There’s a new push to aim First Amendment educational efforts at high school principals and administrators.
The rationale: If school leaders aren’t convinced of the value of incorporating the First Amendment into their school cultures, journalism teachers and media advisers will likely always find themselves locked in battle with their bosses.
“If you have administrators who understand the First Amendment, they’re less likely to do prior review and prior restraint,” said Logan Aimone, who was a high school newspaper and yearbook adviser for 10 years before becoming executive director last year of the National Scholastic Press Association. “So rather than teach the teachers, it makes sense just to get to the principals in the first place.”
Longtime First Amendment educator Sam Chaltain received funding from the Knight Foundation and the McCormick Tribune Foundation for two weeklong leadership academies in July and September. Ball State University’s J-Ideas program has a partnership with the university’s Teacher’s College to offer administrators an online graduate course, “The School Administrator and the First Amendment” and is holding workshops for teams of advisers, students and principals. The Journalism Education Association’s Student Press Rights Commission is embarking on a fledgling effort to reach principals. And Kent State University’s new Center for Scholastic Journalism is also looking for ways to reach administrators.
Ball State University’s J-Ideas program has a partnership with the university’s Teacher’s College to offer administrators an online graduate course, “The School Administrator and the First Amendment,” and is holding workshops for teams of advisers, students and principals. The Journalism Education Association’s Scholastic Press Rights Commission is embarking on a fledgling effort to reach principals. And Kent State University’s new Center for Scholastic Journalism is also looking for ways to reach administrators.
Meanwhile, journalism advisers across the country are making their own inroads.

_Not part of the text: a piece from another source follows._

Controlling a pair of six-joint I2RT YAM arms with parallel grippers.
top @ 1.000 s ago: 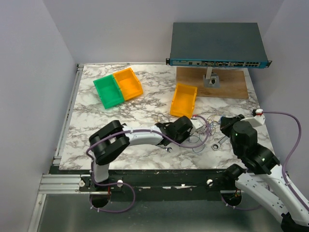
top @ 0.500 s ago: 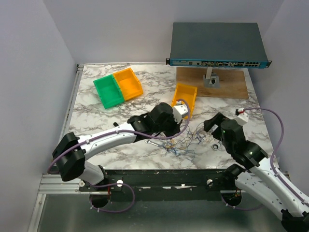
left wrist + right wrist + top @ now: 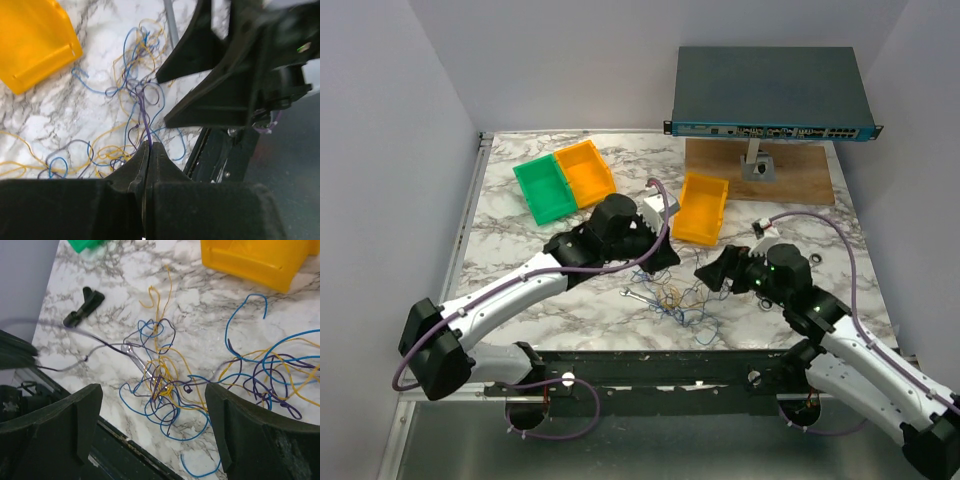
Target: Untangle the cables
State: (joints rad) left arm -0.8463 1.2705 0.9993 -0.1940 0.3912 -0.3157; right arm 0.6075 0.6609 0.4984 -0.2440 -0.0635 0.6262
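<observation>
The cables (image 3: 685, 300) are a loose tangle of thin blue, yellow and purple wires on the marble near the front edge. In the left wrist view they (image 3: 135, 90) spread out ahead of my left gripper (image 3: 148, 146), which is shut on one purple strand running taut up to the tangle. That gripper (image 3: 665, 262) sits just left of the heap. My right gripper (image 3: 707, 275) hovers at the heap's right side. Its jaws (image 3: 155, 410) stand wide open over the knot (image 3: 162, 385) with nothing between them.
A small silver wrench (image 3: 136, 359) lies under the knot, also seen from above (image 3: 638, 297). A yellow bin (image 3: 701, 208) stands just behind the wires, with a green bin (image 3: 544, 190) and another yellow bin (image 3: 585, 172) at the back left. A network switch (image 3: 770, 92) is at the back right.
My right gripper has opened and moved left over the tangle. My left arm has swung back and left, dragging the wires leftward and drawing a purple strand taut.
</observation>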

“We absolutely have to explore every avenue we have,” said Carrie Faust, a journalism adviser at Smoky Hill High School who recently conducted a presentation and discussion on student press rights for 25 new principals and assistant principals in her school district in Aurora, Colo.
“While a full frontal assault is really important at the national level …We need to do it where we live. Sometimes one school at a time and one principal at a time is the way to go. Every time we get an advocate, it goes out exponentially.”
They’ve got their work cut out for them. Only a quarter of principals recently surveyed by the Knight Foundation thought that student media should be able to publish freely. And principals who want to censor have had the law on their side since 1988’s Hazelwood School District v. Kuhlmeier decision.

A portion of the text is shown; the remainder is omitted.